ACTIVITY: Pictures excluded, please retype exactly the lines from the start of the data through the line that contains "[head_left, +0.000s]", both ends kept, and nothing beyond them.

========================================

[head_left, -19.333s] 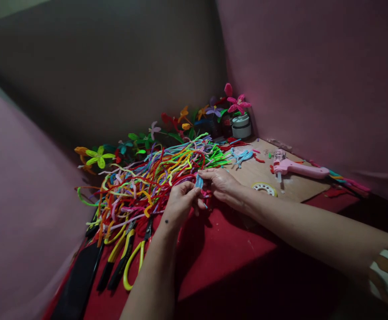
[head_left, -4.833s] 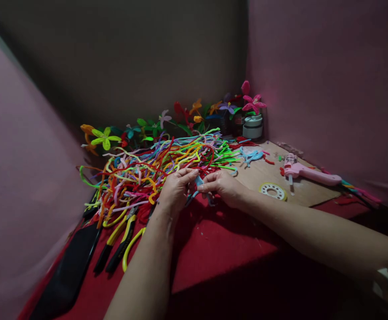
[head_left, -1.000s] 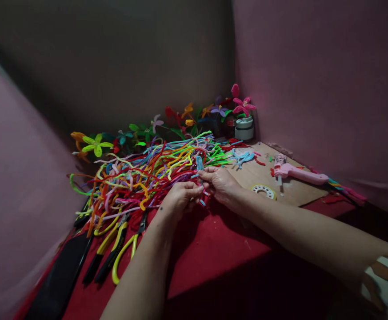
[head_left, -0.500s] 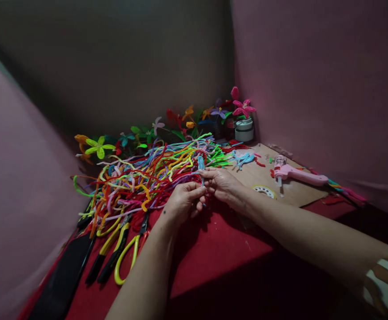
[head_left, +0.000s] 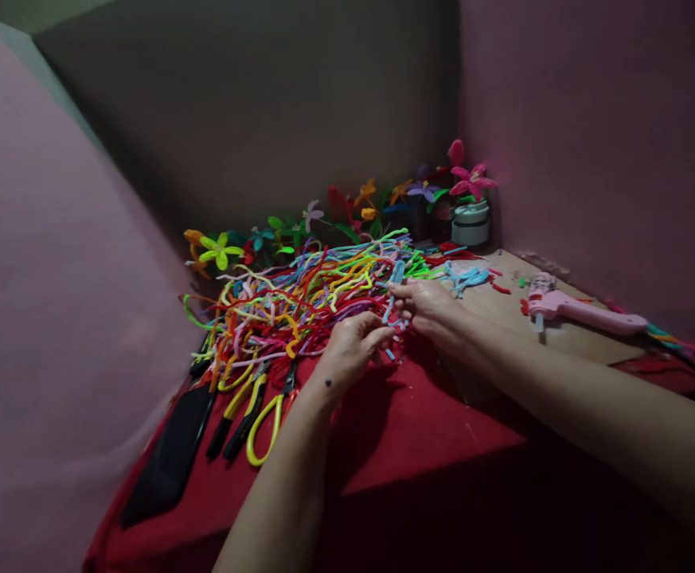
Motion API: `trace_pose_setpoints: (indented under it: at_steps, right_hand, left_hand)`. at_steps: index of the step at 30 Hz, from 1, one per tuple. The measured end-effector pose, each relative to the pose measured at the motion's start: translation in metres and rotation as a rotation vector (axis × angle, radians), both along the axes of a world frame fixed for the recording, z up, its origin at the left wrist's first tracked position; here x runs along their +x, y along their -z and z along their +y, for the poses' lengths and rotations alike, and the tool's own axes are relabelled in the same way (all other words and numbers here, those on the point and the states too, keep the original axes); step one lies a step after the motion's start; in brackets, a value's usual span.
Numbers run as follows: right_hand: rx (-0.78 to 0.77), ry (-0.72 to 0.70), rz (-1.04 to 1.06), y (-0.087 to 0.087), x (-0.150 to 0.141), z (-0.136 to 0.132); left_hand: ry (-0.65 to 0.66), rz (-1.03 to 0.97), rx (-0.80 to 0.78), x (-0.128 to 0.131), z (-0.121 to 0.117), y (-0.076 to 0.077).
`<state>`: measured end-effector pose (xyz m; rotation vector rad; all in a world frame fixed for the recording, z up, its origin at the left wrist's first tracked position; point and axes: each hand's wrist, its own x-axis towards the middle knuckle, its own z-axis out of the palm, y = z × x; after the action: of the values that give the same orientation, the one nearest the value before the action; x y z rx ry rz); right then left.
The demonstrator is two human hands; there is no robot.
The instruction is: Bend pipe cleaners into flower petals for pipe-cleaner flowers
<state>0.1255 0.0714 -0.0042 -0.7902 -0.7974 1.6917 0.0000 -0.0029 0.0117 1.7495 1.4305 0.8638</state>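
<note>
Pinched in my right hand [head_left: 434, 306] is a light blue pipe cleaner [head_left: 396, 272], bent into a narrow upright loop above the fingertips. Its thin tail runs down toward my left hand [head_left: 353, 346], whose thumb and index finger close around the lower end. Short blue ends poke out by the left fingertips; the exact grip there is partly hidden. Behind both hands lies a big heap of many-coloured pipe cleaners [head_left: 299, 298]. More bent light blue pieces [head_left: 466, 277] rest just beyond my right hand.
Yellow-and-black pliers [head_left: 243, 414], yellow-handled scissors [head_left: 267, 430] and a flat black object [head_left: 171, 454] lie on the red cloth [head_left: 419, 454] at left. A pink glue gun [head_left: 586, 310] sits on a brown board [head_left: 514, 274]. Pipe-cleaner flowers [head_left: 221, 251] and a pale container [head_left: 470, 223] line the back.
The view has swung left, so everything sits further right. My hands have drawn slightly apart, the right keeping the blue loop. The white ring on the board is now hidden behind my right arm.
</note>
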Motion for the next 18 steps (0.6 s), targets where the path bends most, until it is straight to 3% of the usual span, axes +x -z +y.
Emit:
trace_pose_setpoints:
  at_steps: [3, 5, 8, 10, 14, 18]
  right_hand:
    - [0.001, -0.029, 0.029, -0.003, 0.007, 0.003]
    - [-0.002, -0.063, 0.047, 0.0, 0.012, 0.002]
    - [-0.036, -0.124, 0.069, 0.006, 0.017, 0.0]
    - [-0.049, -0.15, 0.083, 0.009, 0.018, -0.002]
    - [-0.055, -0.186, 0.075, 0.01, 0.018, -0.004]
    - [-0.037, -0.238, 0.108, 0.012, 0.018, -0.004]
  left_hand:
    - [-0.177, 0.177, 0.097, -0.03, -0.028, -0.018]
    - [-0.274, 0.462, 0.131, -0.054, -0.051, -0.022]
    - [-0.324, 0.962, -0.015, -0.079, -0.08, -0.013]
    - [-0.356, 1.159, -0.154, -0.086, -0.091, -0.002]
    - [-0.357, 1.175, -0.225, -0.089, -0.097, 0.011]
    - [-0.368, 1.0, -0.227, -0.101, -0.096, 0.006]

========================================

FINISHED TASK:
[head_left, -19.333s] 
[head_left, -4.833s] 
[head_left, -1.000s] 
[head_left, -0.500s] 
[head_left, +0.000s] 

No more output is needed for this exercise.